Records drawn from a dataset:

* * * * *

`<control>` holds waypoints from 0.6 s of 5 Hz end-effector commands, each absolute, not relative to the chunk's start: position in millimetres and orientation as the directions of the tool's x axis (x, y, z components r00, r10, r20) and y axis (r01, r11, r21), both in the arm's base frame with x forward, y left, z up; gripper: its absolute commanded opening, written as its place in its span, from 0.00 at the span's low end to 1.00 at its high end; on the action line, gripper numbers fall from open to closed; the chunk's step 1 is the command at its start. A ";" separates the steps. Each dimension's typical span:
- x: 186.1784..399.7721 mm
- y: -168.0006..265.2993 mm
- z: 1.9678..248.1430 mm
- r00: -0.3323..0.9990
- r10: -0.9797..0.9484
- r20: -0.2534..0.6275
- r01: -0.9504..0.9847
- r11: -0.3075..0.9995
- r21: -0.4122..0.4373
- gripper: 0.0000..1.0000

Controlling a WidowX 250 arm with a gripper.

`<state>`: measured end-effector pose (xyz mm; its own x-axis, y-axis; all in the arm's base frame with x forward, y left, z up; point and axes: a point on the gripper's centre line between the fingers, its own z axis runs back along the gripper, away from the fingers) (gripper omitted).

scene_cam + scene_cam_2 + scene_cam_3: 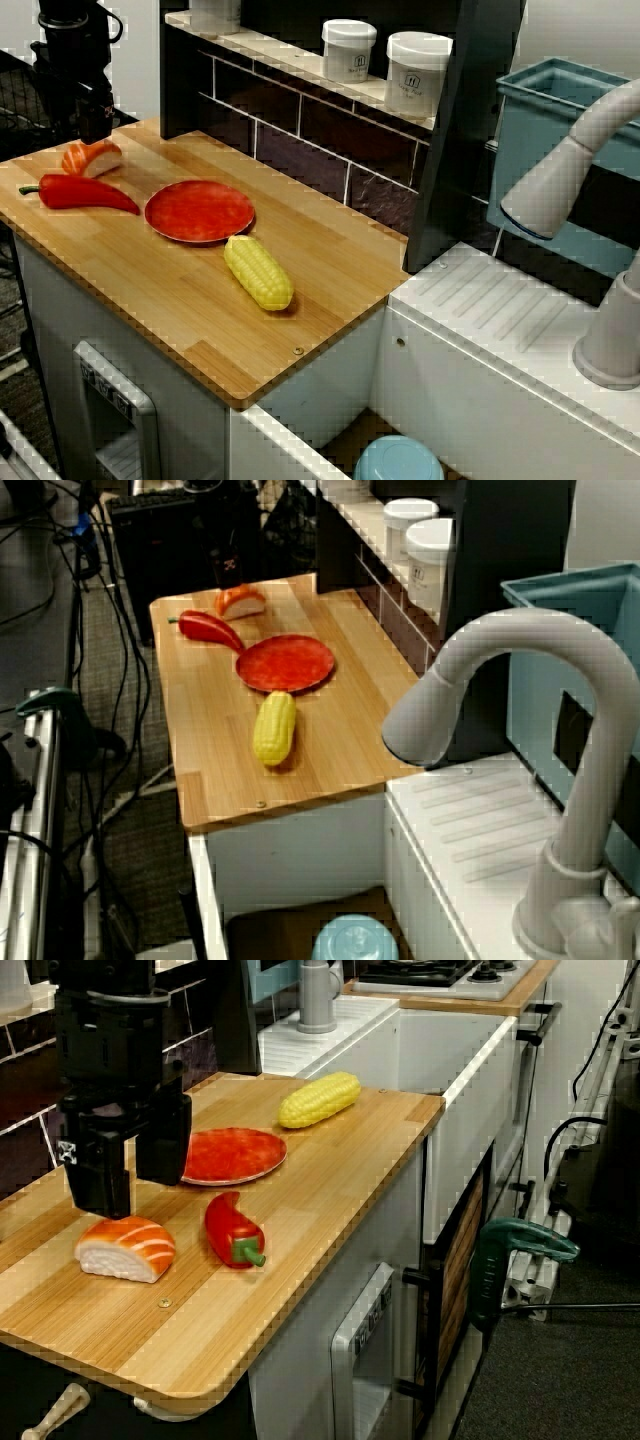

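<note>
My black gripper (130,1192) hangs open just above the wooden counter (330,1175), near its far end by the tiled back wall. Nothing is between its fingers (100,1175). A salmon sushi piece (125,1248) lies right below and in front of it, not touched. Beside the sushi is a red pepper (232,1228), then a red plate (232,1154) and a yellow corn cob (320,1098). The high front view shows the gripper (92,128) over the sushi (92,157), with the pepper (75,192), plate (199,210) and corn (258,271) in a row. The faucet-side view also shows the gripper (228,575).
Two white jars (418,72) stand on the shelf above the dark tiled backsplash (300,130). A white sink top with a grey faucet (470,670) adjoins the counter, and a blue bin (560,150) is behind it. Cables and a green clamp (520,1245) are on the floor side.
</note>
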<state>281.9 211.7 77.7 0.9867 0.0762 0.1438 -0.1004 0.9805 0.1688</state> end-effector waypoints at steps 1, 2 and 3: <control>279.1 215.8 66.7 0.972 0.070 0.223 -0.118 0.970 0.212 1.00; 280.3 217.4 63.4 0.963 0.097 0.253 -0.155 0.963 0.221 1.00; 282.4 223.8 62.1 0.950 0.145 0.275 -0.205 0.958 0.202 1.00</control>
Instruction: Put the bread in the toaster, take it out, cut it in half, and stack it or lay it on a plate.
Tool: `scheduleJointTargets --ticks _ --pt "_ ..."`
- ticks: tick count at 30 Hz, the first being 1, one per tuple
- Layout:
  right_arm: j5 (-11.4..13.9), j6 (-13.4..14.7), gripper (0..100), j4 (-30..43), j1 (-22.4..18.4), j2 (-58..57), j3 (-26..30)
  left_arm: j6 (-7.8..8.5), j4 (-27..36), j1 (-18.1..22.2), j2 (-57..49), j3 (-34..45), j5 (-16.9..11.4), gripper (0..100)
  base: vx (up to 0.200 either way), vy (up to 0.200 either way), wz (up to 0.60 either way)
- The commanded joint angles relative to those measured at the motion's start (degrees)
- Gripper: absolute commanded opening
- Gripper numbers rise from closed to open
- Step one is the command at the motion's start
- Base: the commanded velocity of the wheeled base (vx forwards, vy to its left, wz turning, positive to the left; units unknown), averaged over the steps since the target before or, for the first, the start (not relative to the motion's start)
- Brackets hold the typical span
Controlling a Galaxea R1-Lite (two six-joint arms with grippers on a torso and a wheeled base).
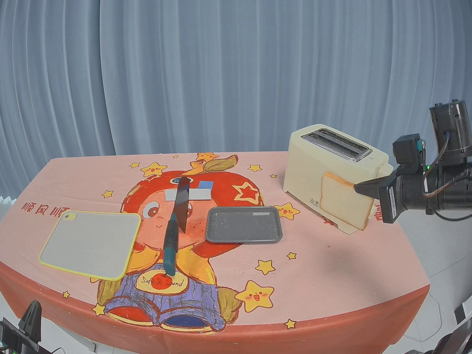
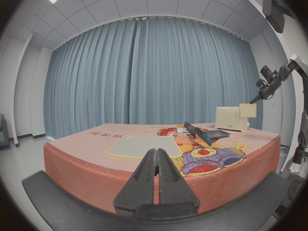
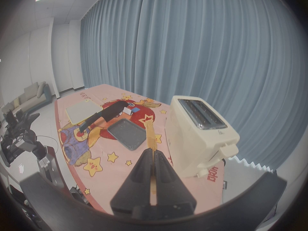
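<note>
Right end effector [image 1: 361, 188] is pinching the bread [image 1: 344, 200] by one edge. The slice is hanging upright in the air at the right end of the table [image 1: 344, 281], just in front of the toaster [image 1: 314, 168], which is standing at the far right corner. The bread is touching neither the toaster nor the cloth, as far as I can tell.

Left end effector [image 2: 157, 154] is sitting below the near left corner of the table, fingers pressed together on nothing.

The slice looks pale, so I am judging the step in hand to be loading.

How I am planning to do it well:
- I am looking to raise the slice until its lower edge is clear above the toaster's top, and only then carry it over.
- From the right wrist view the bread is showing edge-on, and the slots are running at an angle to it. I am planning to turn the wrist until the two line up.
- I am aiming for a straight descent, letting go once the slice is sitting partly inside a slot.
- Risk: a corner catching the slot rim and folding the soft slice, or the fingers nudging the toaster.

The grey plate [image 1: 244, 224], knife [image 1: 174, 222] and cutting board [image 1: 91, 244] are lying toward the middle and left, well apart from this move.
</note>
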Motion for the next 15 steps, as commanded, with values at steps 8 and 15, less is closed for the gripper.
scheduleJointTargets --ticks 8,15 --pt "0.64 0.47 0 -0.12 0.26 -2.98 5.13 0.07 -0.01 0.00 -0.22 1.01 0.04 0 0.000 0.000 0.00" --pt "1.00 4.77 0 -11.02 1.40 -3.51 10.58 -0.02 -0.01 0.00 -0.22 1.01 0.04 0 0.000 0.000 0.00"
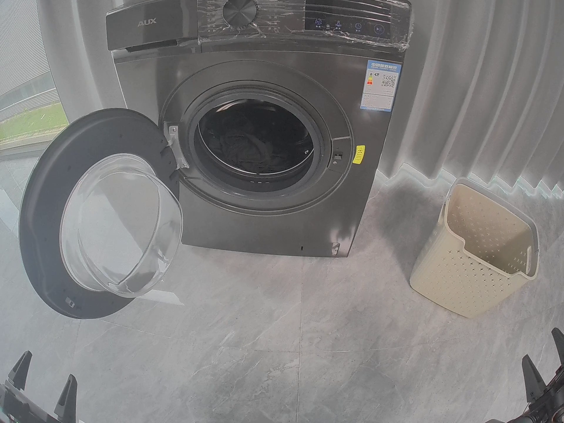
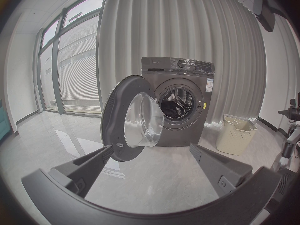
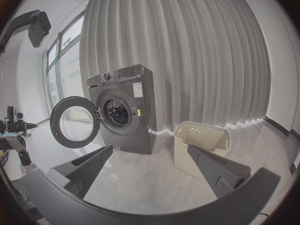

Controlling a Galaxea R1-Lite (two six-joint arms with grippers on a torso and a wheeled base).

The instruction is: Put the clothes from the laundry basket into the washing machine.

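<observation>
The grey washing machine (image 1: 258, 118) stands ahead with its round door (image 1: 100, 212) swung open to the left. Dark clothes (image 1: 252, 139) lie inside the drum (image 2: 176, 103). A cream perforated laundry basket (image 1: 479, 248) sits on the floor to the machine's right; no clothes show inside it (image 3: 203, 139). My left gripper (image 1: 42, 380) is low at the front left, open and holding nothing (image 2: 150, 150). My right gripper (image 1: 546, 356) is low at the front right, open and holding nothing (image 3: 150, 150).
Grey tiled floor (image 1: 282, 336) spreads between me and the machine. White curtains (image 1: 482, 71) hang behind the machine and basket. Tall windows (image 2: 75, 63) run along the left wall. The open door juts out over the floor at the left.
</observation>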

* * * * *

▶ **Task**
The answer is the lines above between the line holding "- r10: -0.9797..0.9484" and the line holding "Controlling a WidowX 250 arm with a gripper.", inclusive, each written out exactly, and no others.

▶ **Answer for the task**
- r10: -0.9797..0.9484
- r20: -0.2534..0.6275
- r01: -0.9504..0.9847
- r11: -0.3075..0.9995
- r21: -0.4122..0.4373
- gripper: 0.0000..1.0000

Controlling a WidowX 250 arm with a gripper.

Nothing else is needed, and the exercise is over.